**What you need to do:** Count how many lines in the following data hold the word "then". Your answer is the number and nothing else.

[The data Boundary: Start]

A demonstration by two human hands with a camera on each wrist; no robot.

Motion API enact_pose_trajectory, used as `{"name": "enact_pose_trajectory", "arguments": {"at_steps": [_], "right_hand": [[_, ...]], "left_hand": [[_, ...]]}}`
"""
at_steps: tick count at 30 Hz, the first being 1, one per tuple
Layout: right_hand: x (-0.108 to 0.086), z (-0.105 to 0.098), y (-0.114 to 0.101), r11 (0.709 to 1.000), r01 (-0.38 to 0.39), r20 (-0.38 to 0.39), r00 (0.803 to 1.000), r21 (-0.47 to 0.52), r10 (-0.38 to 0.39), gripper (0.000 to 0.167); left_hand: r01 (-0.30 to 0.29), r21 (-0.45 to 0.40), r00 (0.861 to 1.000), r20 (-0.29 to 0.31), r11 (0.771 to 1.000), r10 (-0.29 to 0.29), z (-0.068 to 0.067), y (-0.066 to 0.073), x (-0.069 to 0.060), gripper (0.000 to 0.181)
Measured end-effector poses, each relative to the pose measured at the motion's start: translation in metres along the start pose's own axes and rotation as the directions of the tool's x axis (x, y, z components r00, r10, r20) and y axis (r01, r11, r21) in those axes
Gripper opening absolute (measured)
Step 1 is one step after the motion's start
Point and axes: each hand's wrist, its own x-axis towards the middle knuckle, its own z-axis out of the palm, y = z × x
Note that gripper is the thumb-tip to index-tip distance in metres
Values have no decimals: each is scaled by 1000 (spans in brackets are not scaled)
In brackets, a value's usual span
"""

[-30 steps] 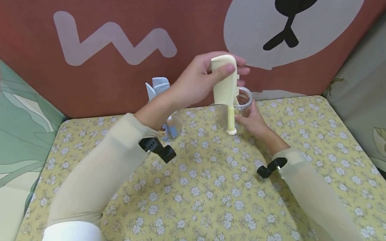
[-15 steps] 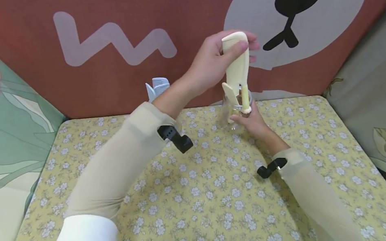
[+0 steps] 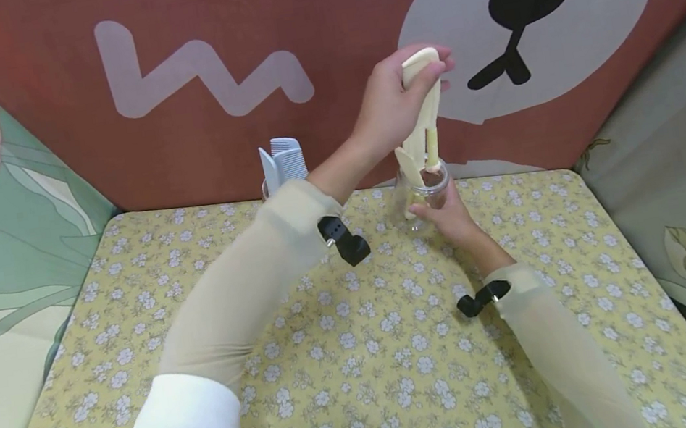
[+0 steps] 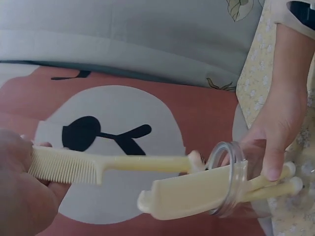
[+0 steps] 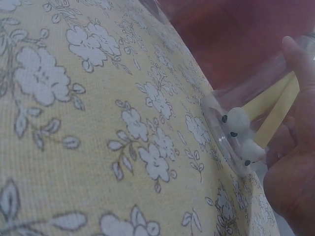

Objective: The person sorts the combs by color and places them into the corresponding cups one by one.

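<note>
My left hand pinches a cream comb by its toothed end, thumb on one side. The comb's pale yellow handle points down, its rounded white tip at the mouth of a clear jar. My right hand grips the side of this jar, which stands upright near the table's back edge. More cream combs stand in the jar, toothed ends sticking out. In the right wrist view, two of their yellow handles end in white knobs near the jar's bottom.
Several light blue combs stand in another clear container at the back left, partly hidden behind my left forearm. A yellow flowered cloth covers the table. Behind it hangs a red-brown printed fabric.
My left hand has carried the comb right and upward, bringing its handle from left of the jar to over the mouth. My right hand stays on the jar.
</note>
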Motion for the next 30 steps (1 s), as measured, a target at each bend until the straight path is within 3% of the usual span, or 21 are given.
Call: {"name": "enact_pose_trajectory", "arguments": {"at_steps": [4, 10, 16, 24, 30], "right_hand": [[2, -3, 8, 1000, 12, 2, 1000, -14, -12, 97], [5, -6, 20, 999, 35, -3, 999, -29, -35, 98], [7, -5, 20, 997, 74, 0, 997, 11, -74, 96], [6, -3, 18, 996, 81, -5, 997, 21, -81, 94], [7, -3, 19, 997, 74, -7, 997, 17, -74, 90]], "left_hand": [[60, 115, 998, -3, 992, -60, 4, -9, 3, 27], [107, 190, 994, 1, 976, -109, 14, -25, 5, 27], [162, 296, 985, 12, 941, -173, 23, -35, 7, 27], [200, 361, 972, 46, 911, -231, 27, -44, 5, 25], [213, 413, 955, 106, 885, -279, 31, -44, 3, 22]]}}
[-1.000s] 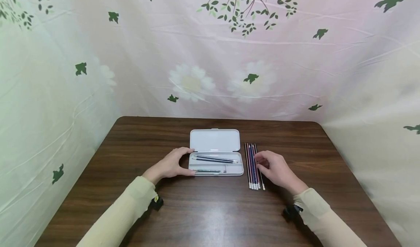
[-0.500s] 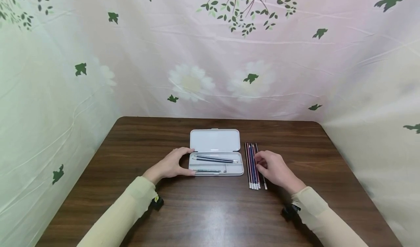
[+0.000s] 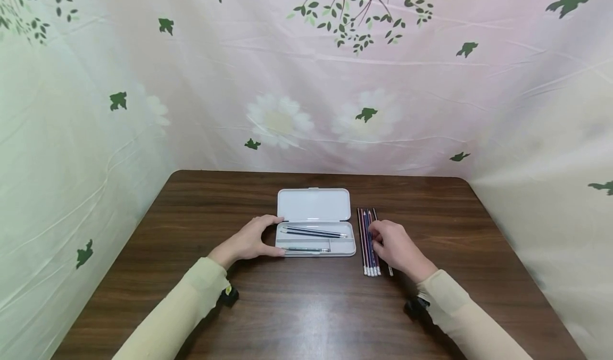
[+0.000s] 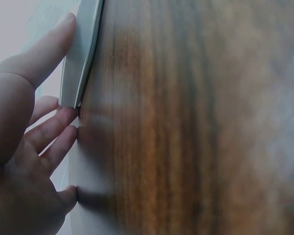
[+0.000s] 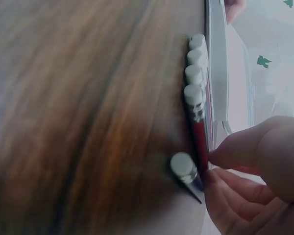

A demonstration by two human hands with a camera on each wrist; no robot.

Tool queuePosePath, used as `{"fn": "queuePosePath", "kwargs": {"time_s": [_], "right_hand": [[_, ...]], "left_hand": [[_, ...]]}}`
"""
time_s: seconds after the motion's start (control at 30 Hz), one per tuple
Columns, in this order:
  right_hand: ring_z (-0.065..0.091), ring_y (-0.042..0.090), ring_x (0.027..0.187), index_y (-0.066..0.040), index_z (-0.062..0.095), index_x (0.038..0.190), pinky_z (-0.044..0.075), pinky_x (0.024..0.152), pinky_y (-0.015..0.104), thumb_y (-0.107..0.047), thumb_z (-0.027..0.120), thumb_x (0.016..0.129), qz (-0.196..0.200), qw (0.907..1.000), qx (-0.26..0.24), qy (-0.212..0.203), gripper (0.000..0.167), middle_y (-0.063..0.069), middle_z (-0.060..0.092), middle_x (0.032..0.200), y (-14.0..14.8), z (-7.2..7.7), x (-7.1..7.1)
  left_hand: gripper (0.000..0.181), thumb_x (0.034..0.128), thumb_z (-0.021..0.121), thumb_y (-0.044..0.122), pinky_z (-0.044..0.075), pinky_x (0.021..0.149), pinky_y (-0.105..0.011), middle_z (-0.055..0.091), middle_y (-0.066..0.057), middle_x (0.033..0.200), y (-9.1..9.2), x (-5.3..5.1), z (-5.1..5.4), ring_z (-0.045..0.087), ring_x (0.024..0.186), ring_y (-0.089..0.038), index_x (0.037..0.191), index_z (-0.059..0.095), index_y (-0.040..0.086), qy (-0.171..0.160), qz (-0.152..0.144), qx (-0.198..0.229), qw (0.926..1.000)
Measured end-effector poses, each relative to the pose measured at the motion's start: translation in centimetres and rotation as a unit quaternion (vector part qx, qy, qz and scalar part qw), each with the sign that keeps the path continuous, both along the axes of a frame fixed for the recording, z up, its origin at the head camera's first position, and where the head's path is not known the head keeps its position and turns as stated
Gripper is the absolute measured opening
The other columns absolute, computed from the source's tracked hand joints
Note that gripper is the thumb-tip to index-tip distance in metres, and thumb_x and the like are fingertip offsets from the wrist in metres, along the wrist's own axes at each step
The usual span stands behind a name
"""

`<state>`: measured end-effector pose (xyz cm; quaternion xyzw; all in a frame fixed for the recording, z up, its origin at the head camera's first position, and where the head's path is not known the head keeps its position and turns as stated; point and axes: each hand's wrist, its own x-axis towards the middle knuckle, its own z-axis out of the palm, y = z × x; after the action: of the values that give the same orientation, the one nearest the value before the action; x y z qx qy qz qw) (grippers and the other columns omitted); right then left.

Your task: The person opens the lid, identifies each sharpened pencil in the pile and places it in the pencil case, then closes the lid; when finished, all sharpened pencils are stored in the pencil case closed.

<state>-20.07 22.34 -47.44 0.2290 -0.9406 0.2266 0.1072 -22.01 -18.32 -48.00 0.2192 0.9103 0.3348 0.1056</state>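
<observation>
A white pencil case (image 3: 342,247) lies open on the table, its lid (image 3: 313,204) folded back. Several dark pencils (image 3: 313,232) rest in its long rear compartment, and a greenish pencil-like item (image 3: 306,249) lies in the front one. My left hand (image 3: 249,239) holds the case's left end, thumb at the front edge, fingers at the back corner. Right of the case is a row of pencils (image 3: 367,248) with white erasers towards me. My right hand (image 3: 397,245) pinches a red pencil (image 5: 201,142) there. One dark pencil (image 5: 182,165) lies apart, partly under that hand.
The brown wood-grain table (image 3: 306,307) has rounded far corners. A pale cloth (image 3: 306,73) with leaves, flowers and green birds hangs behind it and along both sides. Black wrist devices (image 3: 230,296) are worn on both wrists.
My right hand has shifted slightly left over the row of pencils. The rightmost pencil's eraser end has moved right, away from the others. My left hand and the case have stayed still.
</observation>
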Motion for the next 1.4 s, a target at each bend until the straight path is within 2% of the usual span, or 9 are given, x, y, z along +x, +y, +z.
{"fn": "queuePosePath", "kwargs": {"time_s": [0.37, 0.53, 0.8, 1.07, 1.17, 1.4], "right_hand": [[0.055, 0.015, 0.069, -0.003, 0.068, 0.090, 0.051, 0.060, 0.034, 0.006, 0.071, 0.075, -0.032, 0.9986, 0.036, 0.019, 0.017, 0.003, 0.059, 0.076, -0.6, 0.2, -0.2], [0.054, 0.017, 0.067, -0.001, 0.069, 0.091, 0.050, 0.058, 0.035, 0.006, 0.069, 0.075, -0.048, 0.9980, 0.040, 0.008, 0.018, 0.004, 0.058, 0.075, -1.0, 0.4, -0.1], [0.054, 0.020, 0.063, 0.001, 0.068, 0.093, 0.050, 0.056, 0.041, 0.003, 0.074, 0.077, -0.076, 0.9953, 0.059, -0.006, 0.018, 0.006, 0.058, 0.072, -1.5, 0.7, 0.0], [0.055, 0.023, 0.061, -0.001, 0.062, 0.088, 0.050, 0.055, 0.044, 0.006, 0.072, 0.075, -0.096, 0.9944, 0.043, -0.012, 0.018, 0.005, 0.059, 0.068, -1.7, 1.1, 0.1], [0.056, 0.023, 0.061, -0.001, 0.064, 0.091, 0.050, 0.055, 0.044, 0.005, 0.072, 0.076, -0.102, 0.9942, 0.030, -0.016, 0.018, 0.004, 0.061, 0.068, -1.5, 1.4, 0.1], [0.068, 0.020, 0.071, 0.000, 0.070, 0.099, 0.057, 0.065, 0.042, 0.001, 0.071, 0.081, -0.103, 0.9936, -0.013, -0.045, 0.019, 0.007, 0.075, 0.081, -1.1, 2.5, 0.1]], "left_hand": [[0.094, 0.0798, 0.090, 0.053, 0.035, 0.121, -0.052, 0.051, -0.007, 0.157, 0.0, -0.2, -0.2, 0.041, 0.147, -0.031, 0.154, 0.051, 0.010, 0.000, 0.001, -0.006, 1.0000], [0.094, 0.0799, 0.090, 0.052, 0.035, 0.120, -0.052, 0.051, -0.007, 0.157, 0.0, -0.1, -0.3, 0.042, 0.146, -0.030, 0.154, 0.051, 0.010, 0.000, 0.000, -0.005, 1.0000], [0.093, 0.0802, 0.090, 0.052, 0.034, 0.121, -0.052, 0.051, -0.007, 0.157, 0.1, -0.1, -0.4, 0.041, 0.147, -0.031, 0.154, 0.052, 0.010, 0.000, -0.001, -0.001, 1.0000], [0.093, 0.0804, 0.090, 0.052, 0.033, 0.122, -0.051, 0.050, -0.006, 0.159, 0.1, -0.1, -0.3, 0.040, 0.148, -0.029, 0.155, 0.051, 0.011, -0.004, 0.000, -0.007, 1.0000], [0.093, 0.0806, 0.090, 0.052, 0.033, 0.122, -0.051, 0.050, -0.006, 0.159, 0.1, -0.1, -0.2, 0.040, 0.148, -0.029, 0.155, 0.050, 0.011, -0.003, 0.001, -0.006, 1.0000], [0.093, 0.0805, 0.090, 0.051, 0.034, 0.121, -0.053, 0.050, -0.009, 0.158, 0.0, 0.1, 0.0, 0.040, 0.148, -0.032, 0.154, 0.051, 0.009, -0.002, -0.002, 0.006, 1.0000]]}}
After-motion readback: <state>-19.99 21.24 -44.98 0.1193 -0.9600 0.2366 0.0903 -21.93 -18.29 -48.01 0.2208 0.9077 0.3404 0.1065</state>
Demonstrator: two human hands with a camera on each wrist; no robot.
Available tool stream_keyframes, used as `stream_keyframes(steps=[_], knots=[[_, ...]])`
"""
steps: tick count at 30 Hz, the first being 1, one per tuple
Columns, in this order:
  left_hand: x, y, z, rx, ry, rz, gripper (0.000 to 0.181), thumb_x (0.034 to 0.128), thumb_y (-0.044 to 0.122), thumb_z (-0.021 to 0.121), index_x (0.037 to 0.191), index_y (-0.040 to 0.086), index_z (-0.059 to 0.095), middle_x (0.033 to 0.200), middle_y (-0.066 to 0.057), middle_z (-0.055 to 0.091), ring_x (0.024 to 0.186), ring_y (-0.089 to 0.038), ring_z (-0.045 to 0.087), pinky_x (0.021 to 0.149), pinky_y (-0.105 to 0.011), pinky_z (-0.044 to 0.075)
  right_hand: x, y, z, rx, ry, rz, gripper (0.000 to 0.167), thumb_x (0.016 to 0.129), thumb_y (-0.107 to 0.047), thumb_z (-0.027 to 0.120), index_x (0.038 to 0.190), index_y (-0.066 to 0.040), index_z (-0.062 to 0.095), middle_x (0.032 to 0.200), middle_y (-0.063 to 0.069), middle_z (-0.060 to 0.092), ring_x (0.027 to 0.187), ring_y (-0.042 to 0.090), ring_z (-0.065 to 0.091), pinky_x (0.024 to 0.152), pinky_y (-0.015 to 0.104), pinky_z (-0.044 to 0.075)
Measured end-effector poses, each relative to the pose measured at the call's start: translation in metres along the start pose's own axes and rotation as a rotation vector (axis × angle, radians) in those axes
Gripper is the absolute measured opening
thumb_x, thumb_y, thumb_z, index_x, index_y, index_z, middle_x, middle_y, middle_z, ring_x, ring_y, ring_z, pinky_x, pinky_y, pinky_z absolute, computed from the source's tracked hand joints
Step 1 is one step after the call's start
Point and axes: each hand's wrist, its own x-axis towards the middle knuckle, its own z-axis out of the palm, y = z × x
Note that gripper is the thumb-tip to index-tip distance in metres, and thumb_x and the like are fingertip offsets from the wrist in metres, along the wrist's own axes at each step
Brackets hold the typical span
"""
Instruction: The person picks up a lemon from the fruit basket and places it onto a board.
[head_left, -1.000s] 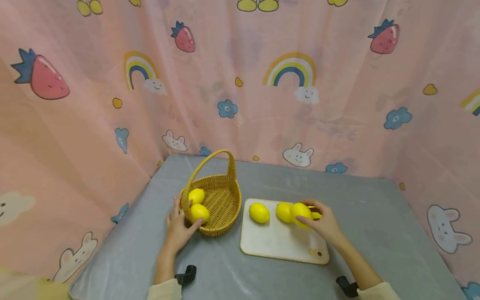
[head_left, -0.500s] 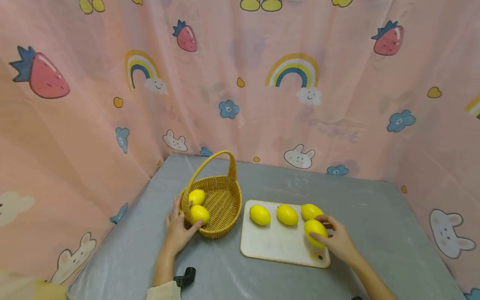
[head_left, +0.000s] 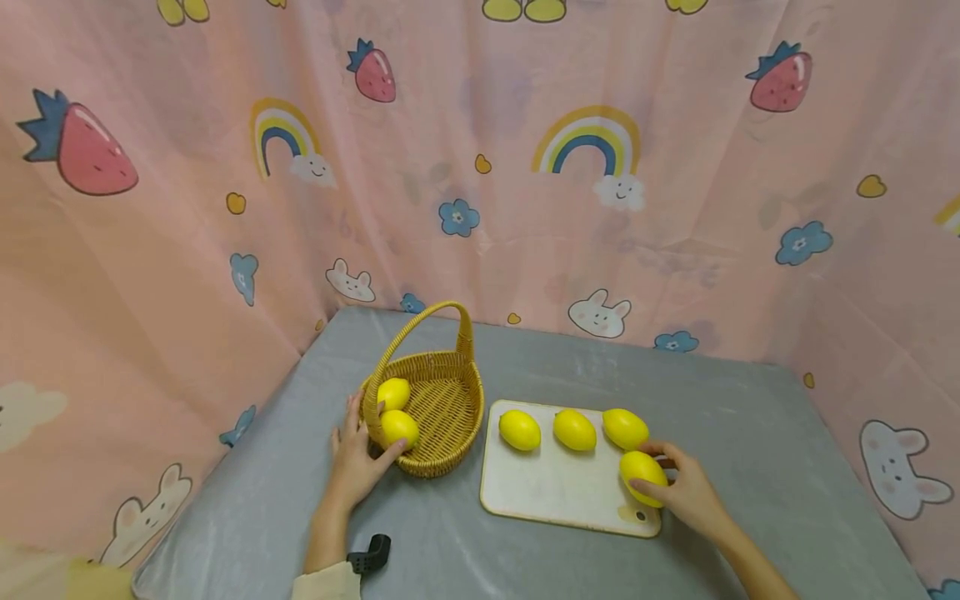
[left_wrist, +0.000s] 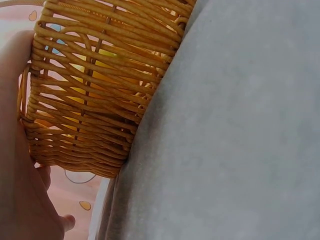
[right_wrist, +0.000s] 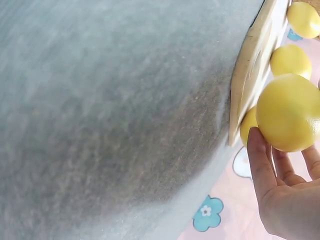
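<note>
A yellow wicker basket (head_left: 442,417) with a tall arched handle stands at the left, two lemons inside against its left wall. My left hand (head_left: 357,462) grips the basket's left rim, thumb over the edge beside the nearer lemon (head_left: 400,429). The left wrist view shows the basket's woven side (left_wrist: 100,90) close up. Between thumb and fingers, my right hand (head_left: 688,492) holds a lemon (head_left: 642,477) at the right end of a white cutting board (head_left: 540,483). In the right wrist view this lemon (right_wrist: 287,112) appears above the board. Three other lemons lie in a row along the board's far side.
A grey cloth covers the table (head_left: 420,542). Behind and at both sides hangs a pink printed curtain (head_left: 510,250). The basket's handle (head_left: 420,321) arches above its opening. A black wrist mount (head_left: 371,554) sits at the left wrist.
My right hand has brought its lemon rightward and nearer to me, from in front of the lemon row to the board's right end. My left hand and the basket have stayed put.
</note>
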Motion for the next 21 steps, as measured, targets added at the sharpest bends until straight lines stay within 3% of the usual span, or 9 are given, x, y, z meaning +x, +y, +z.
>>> stream_keyframes(steps=[21], knots=[[0.0004, 0.0006, -0.0003, 0.000, 0.003, 0.010, 0.074, 0.0876, 0.038, 0.075, 0.148, 0.006, 0.047, 0.165, -0.015, 0.011, 0.148, -0.048, 0.007, 0.102, -0.080, 0.005, -0.0023, 0.0062, 0.0041, -0.003, 0.005, -0.013, 0.049, 0.083, -0.015, 0.082, 0.121, 0.006, 0.062, 0.118, 0.021, 0.059, 0.102, 0.034, 0.059, 0.079, 0.031, 0.052]])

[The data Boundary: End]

**Problem solution:** 2